The entries are to be repeated exactly, with all pictures omitted.

(Beginning of Source data)

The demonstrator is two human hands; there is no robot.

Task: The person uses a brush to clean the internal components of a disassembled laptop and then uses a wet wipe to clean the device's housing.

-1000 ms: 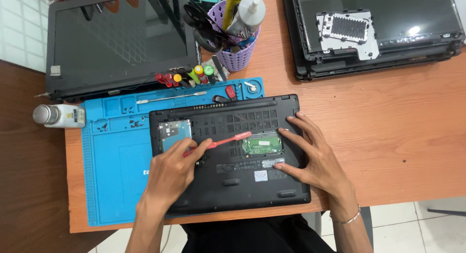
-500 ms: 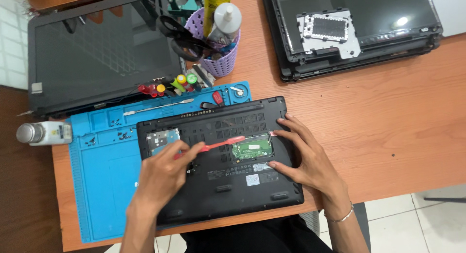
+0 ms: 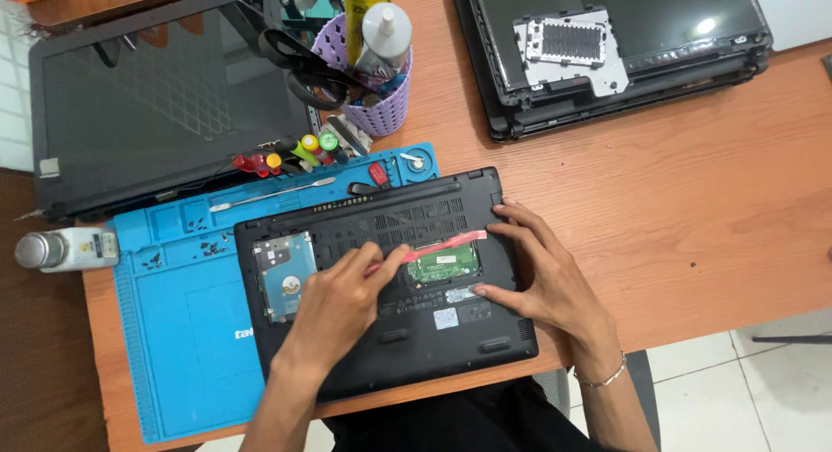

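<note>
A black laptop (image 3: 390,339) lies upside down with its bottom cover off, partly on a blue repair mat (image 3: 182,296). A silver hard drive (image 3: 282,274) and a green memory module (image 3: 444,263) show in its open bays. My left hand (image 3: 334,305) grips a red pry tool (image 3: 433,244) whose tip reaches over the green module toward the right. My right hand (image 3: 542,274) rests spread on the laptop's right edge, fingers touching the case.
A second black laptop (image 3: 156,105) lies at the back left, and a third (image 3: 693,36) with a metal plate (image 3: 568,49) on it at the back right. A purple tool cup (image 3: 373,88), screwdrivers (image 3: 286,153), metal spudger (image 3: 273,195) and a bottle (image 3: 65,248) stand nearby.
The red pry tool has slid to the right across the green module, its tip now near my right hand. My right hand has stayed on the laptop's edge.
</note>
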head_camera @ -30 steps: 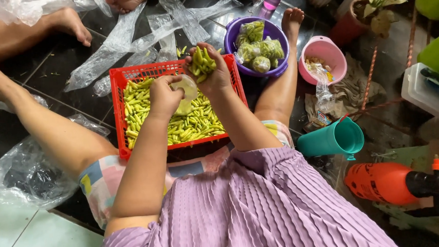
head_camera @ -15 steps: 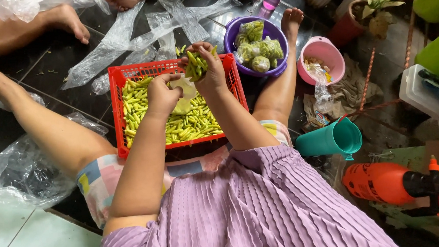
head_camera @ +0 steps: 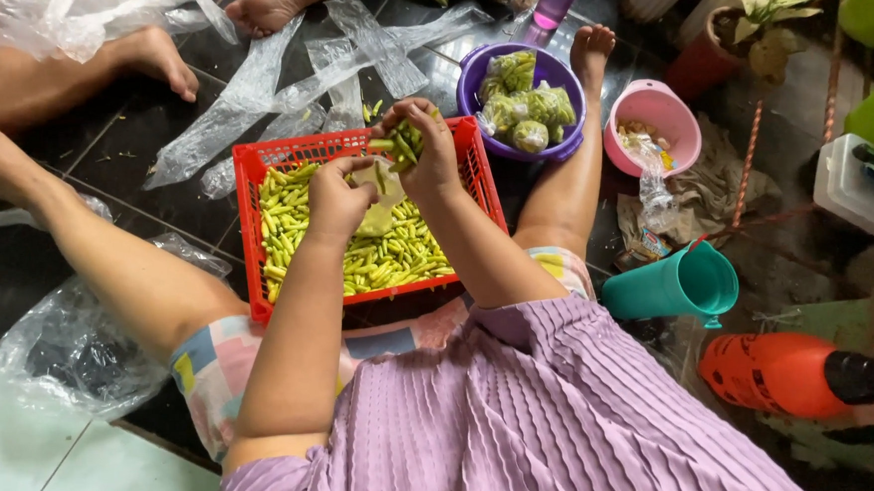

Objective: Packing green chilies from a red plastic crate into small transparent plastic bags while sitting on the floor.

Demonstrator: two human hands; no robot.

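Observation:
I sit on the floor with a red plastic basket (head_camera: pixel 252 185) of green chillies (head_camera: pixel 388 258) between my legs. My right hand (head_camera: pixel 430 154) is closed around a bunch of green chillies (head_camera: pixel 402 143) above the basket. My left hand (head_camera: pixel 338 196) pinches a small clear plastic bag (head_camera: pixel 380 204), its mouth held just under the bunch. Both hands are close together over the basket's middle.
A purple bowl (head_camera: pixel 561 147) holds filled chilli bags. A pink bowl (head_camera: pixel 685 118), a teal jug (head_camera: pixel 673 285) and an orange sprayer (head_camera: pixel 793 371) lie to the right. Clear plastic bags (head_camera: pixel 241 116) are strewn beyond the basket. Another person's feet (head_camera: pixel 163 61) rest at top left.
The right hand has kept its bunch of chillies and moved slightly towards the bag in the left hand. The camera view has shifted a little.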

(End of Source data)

▶ _Result_
The demonstrator is two human hands; there is no robot.

Task: The person uses a brush to clean the internal components of a disassembled laptop and then uses a wet wipe to clean the device's housing.

-1000 ms: 
-500 ms: 
+0 ms: 

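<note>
A black laptop (image 3: 390,339) lies upside down with its bottom cover off, partly on a blue repair mat (image 3: 182,296). A silver hard drive (image 3: 282,274) and a green memory module (image 3: 444,263) show in its open bays. My left hand (image 3: 334,305) grips a red pry tool (image 3: 433,244) whose tip reaches over the green module toward the right. My right hand (image 3: 542,274) rests spread on the laptop's right edge, fingers touching the case.
A second black laptop (image 3: 156,105) lies at the back left, and a third (image 3: 693,36) with a metal plate (image 3: 568,49) on it at the back right. A purple tool cup (image 3: 373,88), screwdrivers (image 3: 286,153), metal spudger (image 3: 273,195) and a bottle (image 3: 65,248) stand nearby.
The red pry tool has slid to the right across the green module, its tip now near my right hand. My right hand has stayed on the laptop's edge.
</note>
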head_camera @ -30 steps: 
head_camera @ -15 steps: 
head_camera @ +0 steps: 

Objective: Packing green chilies from a red plastic crate into small transparent plastic bags while sitting on the floor.

Demonstrator: two human hands; no robot.

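Observation:
I sit on the floor with a red plastic basket (head_camera: pixel 252 185) of green chillies (head_camera: pixel 388 258) between my legs. My right hand (head_camera: pixel 430 154) is closed around a bunch of green chillies (head_camera: pixel 402 143) above the basket. My left hand (head_camera: pixel 338 196) pinches a small clear plastic bag (head_camera: pixel 380 204), its mouth held just under the bunch. Both hands are close together over the basket's middle.
A purple bowl (head_camera: pixel 561 147) holds filled chilli bags. A pink bowl (head_camera: pixel 685 118), a teal jug (head_camera: pixel 673 285) and an orange sprayer (head_camera: pixel 793 371) lie to the right. Clear plastic bags (head_camera: pixel 241 116) are strewn beyond the basket. Another person's feet (head_camera: pixel 163 61) rest at top left.
The right hand has kept its bunch of chillies and moved slightly towards the bag in the left hand. The camera view has shifted a little.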

Nothing else is part of this output.